## How can an object spin at constant angular velocity when its parts are accelerating?

### How can a spinning object keep constant velocity with the direction of its parts changing at every instant?

When you consider an object as rotating, you normally stop thinking of its parts as moving in their own independent ways and treat the whole assembly as a single object. While it’s true that the various parts of that object are accelerating in response to internal forces those parts exert on another, the object as a whole is doing a simpler motion: it’s rotating about some axis. This ability to focus on a simple motion in the midst of countless complicated motions is an example of the beautiful simplifications that physics allows in some cases.

## When you push on a rotating object, when are you doing work?

### When you push on a rotating object, when are you doing work?

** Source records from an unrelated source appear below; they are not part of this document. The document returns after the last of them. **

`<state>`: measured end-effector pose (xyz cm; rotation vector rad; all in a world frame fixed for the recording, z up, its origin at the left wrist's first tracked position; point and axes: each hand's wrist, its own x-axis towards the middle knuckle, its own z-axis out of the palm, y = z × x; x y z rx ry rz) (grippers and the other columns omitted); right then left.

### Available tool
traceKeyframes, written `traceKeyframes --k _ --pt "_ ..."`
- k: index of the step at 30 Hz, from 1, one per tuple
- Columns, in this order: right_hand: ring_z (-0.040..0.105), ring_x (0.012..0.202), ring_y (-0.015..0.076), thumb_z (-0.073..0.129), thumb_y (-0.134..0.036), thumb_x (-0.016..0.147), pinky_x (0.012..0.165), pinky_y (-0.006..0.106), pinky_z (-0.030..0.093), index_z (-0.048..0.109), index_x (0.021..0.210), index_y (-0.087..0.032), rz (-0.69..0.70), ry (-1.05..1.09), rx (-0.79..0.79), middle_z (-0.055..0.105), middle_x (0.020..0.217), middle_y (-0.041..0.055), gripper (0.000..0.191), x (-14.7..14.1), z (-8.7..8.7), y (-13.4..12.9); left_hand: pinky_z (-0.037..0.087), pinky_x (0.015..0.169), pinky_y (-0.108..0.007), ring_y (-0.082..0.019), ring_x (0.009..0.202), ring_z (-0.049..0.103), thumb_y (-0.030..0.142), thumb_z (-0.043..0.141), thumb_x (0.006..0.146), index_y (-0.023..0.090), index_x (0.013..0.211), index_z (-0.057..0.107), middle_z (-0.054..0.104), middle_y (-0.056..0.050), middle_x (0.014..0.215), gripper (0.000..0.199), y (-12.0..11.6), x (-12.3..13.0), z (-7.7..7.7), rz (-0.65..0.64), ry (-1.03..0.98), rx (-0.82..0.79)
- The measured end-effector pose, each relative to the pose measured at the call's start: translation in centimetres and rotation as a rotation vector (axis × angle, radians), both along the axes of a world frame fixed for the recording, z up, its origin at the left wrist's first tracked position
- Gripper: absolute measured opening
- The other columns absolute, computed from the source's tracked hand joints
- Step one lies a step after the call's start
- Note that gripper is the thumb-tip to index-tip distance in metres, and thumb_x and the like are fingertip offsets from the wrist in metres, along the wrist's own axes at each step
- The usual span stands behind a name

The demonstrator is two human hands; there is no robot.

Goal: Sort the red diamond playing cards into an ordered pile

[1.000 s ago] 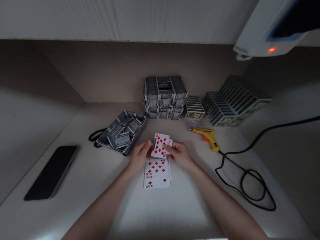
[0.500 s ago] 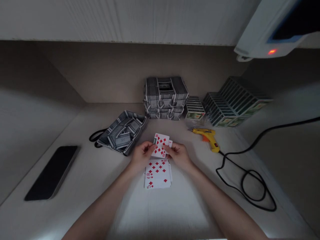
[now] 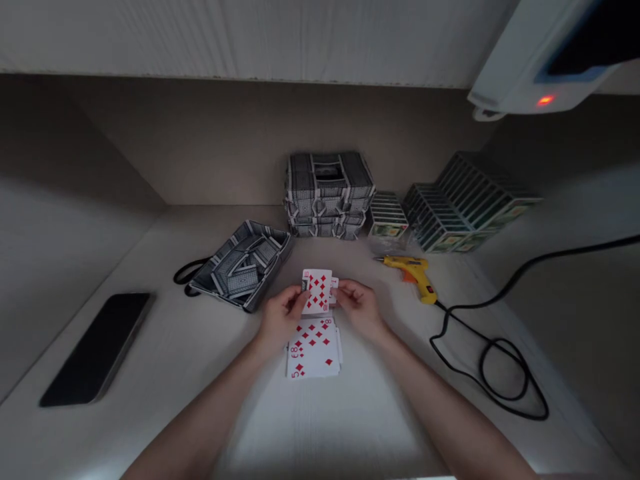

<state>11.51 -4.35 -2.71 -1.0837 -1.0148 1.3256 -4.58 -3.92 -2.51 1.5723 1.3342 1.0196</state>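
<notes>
Diamond ten point(image 3: 319, 291) | long axis forward | left fingers point(image 3: 299, 305) hold it | right fingers point(image 3: 345, 299): jutting card point(image 3: 334, 285)

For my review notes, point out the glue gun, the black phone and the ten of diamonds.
Glue gun point(image 3: 419, 269), head view, on its body.
Black phone point(image 3: 98, 349), head view, on its screen.
Ten of diamonds point(image 3: 317, 292), head view, on its face.

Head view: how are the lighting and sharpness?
In the head view, light is dim and the right wall falls into shadow; in that same view, pale glare lies on the tabletop at lower left; the head view also shows the boxes soft and murky, while the ten of diamonds reads clearly.
</notes>
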Motion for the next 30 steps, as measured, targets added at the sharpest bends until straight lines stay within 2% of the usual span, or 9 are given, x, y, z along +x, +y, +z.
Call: traceKeyframes --k 3,13,16,20,24,26,30 --pt "0.063 0.066 0.0154 0.061 -0.034 0.070 0.064 0.030 0.052 0.062 0.077 -0.019 -0.019 -0.033 0.038 0.068 0.072 0.0019 0.017 -0.1 -0.2 -0.1 0.038 0.054 -0.020 -0.010 0.057 0.050 0.036 0.048 0.080 0.015 0.080 0.060 0.059 0.001 0.067 0.025 -0.1 0.0 0.0 -0.014 0.050 0.009" --pt "0.062 0.064 0.0147 0.054 -0.031 0.076 0.060 0.025 0.050 0.060 0.078 -0.017 -0.037 -0.194 0.117 0.066 0.070 0.0032 0.015 -0.2 -1.2 -0.3 0.030 0.047 -0.018 -0.008 0.049 0.039 0.037 0.042 0.083 0.015 0.066 0.053 0.043 0.005 0.051 0.030 -0.1 -0.1 0.2 -0.065 0.218 0.086" --pt "0.061 0.063 0.0144 0.050 -0.030 0.078 0.058 0.024 0.049 0.060 0.081 -0.016 -0.088 -0.291 0.162 0.066 0.070 0.0037 0.017 -0.5 -1.2 -0.6 0.031 0.047 -0.019 -0.008 0.049 0.041 0.035 0.042 0.083 0.015 0.064 0.052 0.045 0.004 0.051 0.030 -0.3 -0.1 0.3 -0.073 0.303 0.174" --pt "0.062 0.061 0.0143 0.047 -0.029 0.080 0.056 0.023 0.048 0.059 0.084 -0.016 -0.200 -0.446 0.221 0.067 0.071 0.0047 0.018 -0.8 -1.1 -1.0 0.036 0.053 -0.021 -0.010 0.055 0.048 0.029 0.042 0.084 0.016 0.069 0.053 0.054 0.000 0.060 0.023 -0.9 0.4 0.6 -0.088 0.391 0.375" --pt "0.062 0.061 0.0141 0.045 -0.026 0.081 0.058 0.024 0.049 0.060 0.089 -0.017 -0.254 -0.605 0.263 0.068 0.073 0.0046 0.019 -1.1 -0.8 -1.3 0.038 0.057 -0.023 -0.012 0.059 0.051 0.022 0.041 0.084 0.017 0.065 0.050 0.054 -0.002 0.061 0.021 -1.6 1.2 0.9 -0.192 0.472 0.558" --pt "0.063 0.061 0.0140 0.045 -0.024 0.081 0.059 0.023 0.049 0.060 0.090 -0.018 -0.278 -0.646 0.270 0.069 0.074 0.0043 0.019 -1.1 -0.6 -1.5 0.038 0.057 -0.024 -0.012 0.059 0.051 0.021 0.041 0.084 0.017 0.065 0.049 0.053 -0.001 0.060 0.021 -1.8 1.4 1.0 -0.202 0.508 0.595" --pt "0.063 0.062 0.0142 0.046 -0.024 0.080 0.059 0.023 0.049 0.060 0.089 -0.018 -0.321 -0.628 0.303 0.069 0.075 0.0045 0.017 -1.1 -0.4 -1.4 0.039 0.057 -0.025 -0.013 0.061 0.052 0.019 0.041 0.084 0.017 0.068 0.049 0.054 -0.002 0.062 0.017 -1.6 1.2 1.0 -0.121 0.533 0.615"
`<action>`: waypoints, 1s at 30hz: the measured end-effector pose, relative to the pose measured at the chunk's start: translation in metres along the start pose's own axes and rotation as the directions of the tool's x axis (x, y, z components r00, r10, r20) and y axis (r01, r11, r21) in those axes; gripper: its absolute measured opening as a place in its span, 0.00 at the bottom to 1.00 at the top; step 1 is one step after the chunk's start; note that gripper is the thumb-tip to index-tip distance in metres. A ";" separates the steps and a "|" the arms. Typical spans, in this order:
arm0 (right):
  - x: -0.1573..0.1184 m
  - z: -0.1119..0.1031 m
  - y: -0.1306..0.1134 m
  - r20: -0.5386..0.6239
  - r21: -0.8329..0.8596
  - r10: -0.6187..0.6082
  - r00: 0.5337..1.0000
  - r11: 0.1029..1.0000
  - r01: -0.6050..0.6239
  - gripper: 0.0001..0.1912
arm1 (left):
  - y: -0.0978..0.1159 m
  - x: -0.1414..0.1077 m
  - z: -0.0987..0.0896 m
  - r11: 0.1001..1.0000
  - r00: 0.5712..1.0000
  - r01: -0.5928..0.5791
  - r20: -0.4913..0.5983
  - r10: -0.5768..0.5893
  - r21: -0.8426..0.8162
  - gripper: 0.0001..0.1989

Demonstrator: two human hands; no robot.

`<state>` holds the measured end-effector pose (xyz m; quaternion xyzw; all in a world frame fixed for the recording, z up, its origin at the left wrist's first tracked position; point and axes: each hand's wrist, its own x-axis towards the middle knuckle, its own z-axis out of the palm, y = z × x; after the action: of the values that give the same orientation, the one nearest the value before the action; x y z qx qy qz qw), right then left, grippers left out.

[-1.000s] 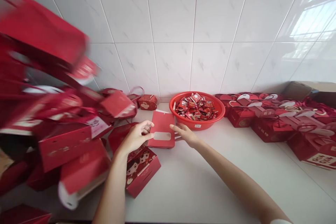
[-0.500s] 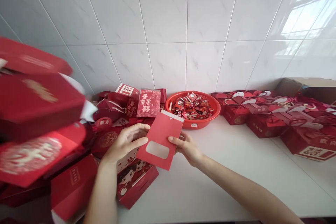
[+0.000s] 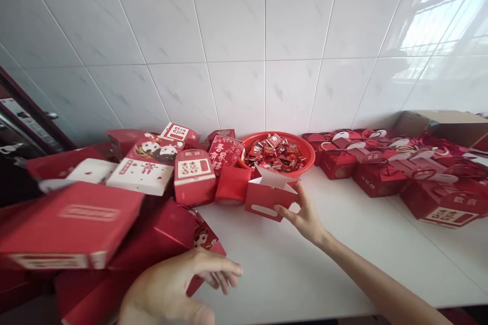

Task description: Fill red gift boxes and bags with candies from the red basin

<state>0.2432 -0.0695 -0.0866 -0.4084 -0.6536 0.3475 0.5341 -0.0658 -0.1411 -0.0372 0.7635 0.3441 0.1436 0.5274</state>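
Bright glare on the right-hand tiles [image 3: 438, 28]

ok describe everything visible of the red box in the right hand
The red box looks like thin card, plain red outside and pale inside. Its top is open, a pointed flap standing up. A pale, rounded panel runs low along the front. The right hand grips its right end, thumb on the front. It sits at an angle before the basket, beside a neighbouring box; whether its base touches the table is unclear.

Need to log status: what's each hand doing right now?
Left hand: open, nothing visible in it.
Right hand: closed on an open-topped red box.
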 end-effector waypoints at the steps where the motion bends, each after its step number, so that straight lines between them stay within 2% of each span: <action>1: -0.001 -0.002 0.002 0.005 -0.050 -0.031 1.000 0.998 0.031 0.21 | -0.004 0.004 0.002 0.998 0.998 0.061 0.003 -0.061 0.002 0.31; 3: -0.003 -0.005 0.004 0.028 -0.132 -0.081 0.996 0.988 0.084 0.19 | -0.010 0.015 0.000 0.990 0.989 0.140 -0.058 -0.139 0.029 0.31; 6: -0.005 -0.007 0.006 0.072 -0.175 -0.101 0.992 0.978 0.112 0.19 | -0.014 0.032 -0.009 0.974 0.957 0.213 -0.217 -0.192 0.079 0.30; 12: -0.006 -0.004 0.010 0.140 -0.126 -0.057 0.989 0.989 0.075 0.20 | -0.013 0.063 -0.019 0.920 0.833 0.368 -0.488 -0.260 0.138 0.32; 14: -0.005 -0.006 0.010 0.145 -0.108 -0.055 0.988 0.992 0.071 0.21 | -0.008 0.069 -0.017 0.915 0.813 0.381 -0.519 -0.264 0.133 0.30; 16: -0.003 -0.011 0.008 0.158 -0.101 -0.055 0.986 0.992 0.071 0.21 | 0.000 0.074 -0.015 0.933 0.831 0.340 -0.502 -0.239 0.119 0.27; 19: 0.000 -0.022 0.001 0.212 -0.115 -0.049 0.976 0.991 0.075 0.23 | 0.017 0.081 -0.012 0.983 0.843 0.171 -0.526 -0.111 0.066 0.26; 23: 0.003 -0.031 -0.010 0.162 -0.108 -0.060 0.985 0.991 0.079 0.23 | 0.038 0.097 -0.006 0.996 0.771 -0.073 -0.631 0.086 0.047 0.21; 25: 0.005 -0.031 -0.018 0.105 -0.079 -0.057 0.993 0.995 0.065 0.23 | 0.046 0.106 -0.002 0.984 0.733 -0.136 -0.656 0.179 0.116 0.14; 26: 0.006 -0.030 -0.023 0.085 -0.062 -0.043 0.995 0.997 0.048 0.22 | 0.049 0.111 -0.001 0.976 0.728 -0.148 -0.651 0.216 0.159 0.11; 28: 0.009 -0.028 -0.031 0.063 -0.028 0.003 0.998 1.000 -0.001 0.21 | 0.054 0.118 0.000 0.965 0.751 -0.154 -0.609 0.254 0.212 0.10; 30: 0.011 -0.026 -0.037 0.054 0.003 0.050 0.997 0.999 -0.050 0.24 | 0.055 0.123 -0.001 0.967 0.786 -0.153 -0.568 0.243 0.201 0.07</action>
<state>0.2615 -0.0747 -0.0439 -0.4140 -0.6564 0.3732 0.5084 0.0433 -0.0686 -0.0051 0.7492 0.4176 0.4024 0.3200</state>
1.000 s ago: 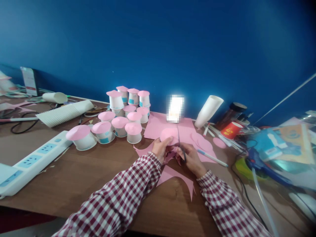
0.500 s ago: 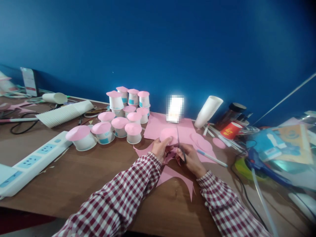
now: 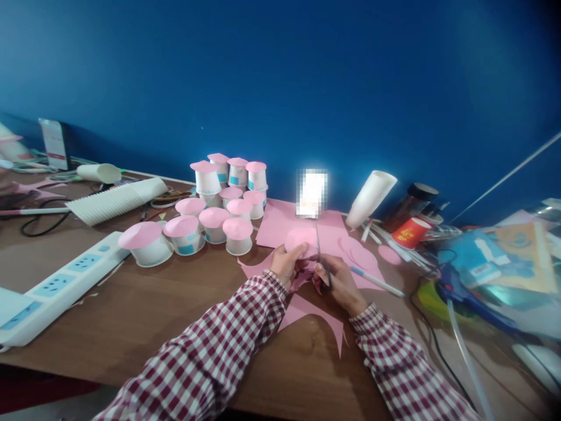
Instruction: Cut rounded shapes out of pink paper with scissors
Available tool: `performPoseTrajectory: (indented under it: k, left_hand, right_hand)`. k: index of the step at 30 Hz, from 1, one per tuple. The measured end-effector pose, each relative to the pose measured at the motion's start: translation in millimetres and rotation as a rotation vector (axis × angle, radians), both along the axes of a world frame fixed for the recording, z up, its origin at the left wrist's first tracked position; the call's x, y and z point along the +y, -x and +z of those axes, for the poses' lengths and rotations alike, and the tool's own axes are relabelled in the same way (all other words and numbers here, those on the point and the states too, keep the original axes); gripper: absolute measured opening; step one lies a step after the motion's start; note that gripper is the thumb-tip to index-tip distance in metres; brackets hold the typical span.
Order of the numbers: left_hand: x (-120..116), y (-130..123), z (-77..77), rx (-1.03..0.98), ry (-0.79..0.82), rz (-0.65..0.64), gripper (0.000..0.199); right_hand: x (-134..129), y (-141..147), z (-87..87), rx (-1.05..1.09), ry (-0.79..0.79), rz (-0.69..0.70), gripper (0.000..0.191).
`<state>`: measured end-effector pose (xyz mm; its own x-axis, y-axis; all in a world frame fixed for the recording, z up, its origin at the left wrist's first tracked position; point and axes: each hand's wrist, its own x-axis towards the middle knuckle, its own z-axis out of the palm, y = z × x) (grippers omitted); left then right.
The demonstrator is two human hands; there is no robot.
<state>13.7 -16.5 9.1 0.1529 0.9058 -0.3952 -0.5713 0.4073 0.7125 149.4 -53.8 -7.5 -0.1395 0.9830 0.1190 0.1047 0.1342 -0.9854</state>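
Observation:
My left hand [image 3: 287,265] is closed on a rounded piece of pink paper [image 3: 298,238], the thumb lying on top of it. Scissors [image 3: 318,248] are in my right hand [image 3: 342,283], their blades pointing away from me along the paper's right edge. Curved pink offcuts [image 3: 313,316] lie on the brown table below my hands, and more scraps lie under them. Behind the held piece rests a pink sheet [image 3: 276,225]. To the right, round pink pieces [image 3: 360,252] lie beside a marker pen [image 3: 377,281].
Several paper cups [image 3: 238,237] with pink tops stand to the left, some stacked. A white power strip [image 3: 61,286] lies farther left. On the right are stacked cups [image 3: 371,199], a red cup [image 3: 411,233] and a blue glue gun [image 3: 475,298] with its cable. A blue wall [image 3: 280,88] rises behind.
Both hands hold nearly the same place, still gripping the paper and the scissors. The whole view has shifted very slightly.

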Motion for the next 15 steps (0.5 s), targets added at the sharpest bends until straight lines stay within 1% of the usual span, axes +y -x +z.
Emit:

That’s an interesting question and requires two answers. First, if you push on a part of the rotating object and that part moves a distance in the direction of the force you exert, then you do work on it. In principle, it is possible to identify all the work that you do on the rotating object via this approach.

However, it is also possible to determine the work you do entirely in terms of physical quantities of rotation. If you exert a torque on the rotating object and it rotates the an angle in the direction of your torque, you again do work on the object. That’s the rotational version of the work formula: whereas force time distance is the translational work formula, torque times angle is the rotational work formula.

An important complication arises, however, in that you must measure the angle in the appropriate units: radians. The radian is the natural unit of angle and is effectively dimensionless (no units after it). When you multiple the torque times the angle in radians, the resulting units are those of work and energy. If you use a non-natural unit of angle, such as the degree, then you’ll have to deal with presence of the angle unit in your result.

## Rotating “up” or “down” — is that like clockwise and counter-clockwise?

### When an object is rotating, both the “up” and “down” directions point along the vertical axis. Do they correspond to clockwise and counterclockwise?

Yes. Distinguishing between the two opposite directions of rotation using words alone requires that everyone agree on what to call those two directions. It also requires that everyone have an artifact that they can use to identify which direction is which. When something is spinning about a vertical axis, a carousel or merry-go-round, for example, then physicists name the two possible directions of rotation “up” and “down” and use a right-hand rule to identify which is which. Since most people have a right hand and know which hand it is, the necessary artifact is built-in.

In more common language, the two directions might be called “clockwise as viewed from above” and counter-clockwise as viewed from above”. In this case, the artifact is an old-fashioned analog clock and is probably more of a remembered artifact than one that is in the room with you. Nonetheless, that common naming convention is fine; it’s just wordier than the physicist’s version.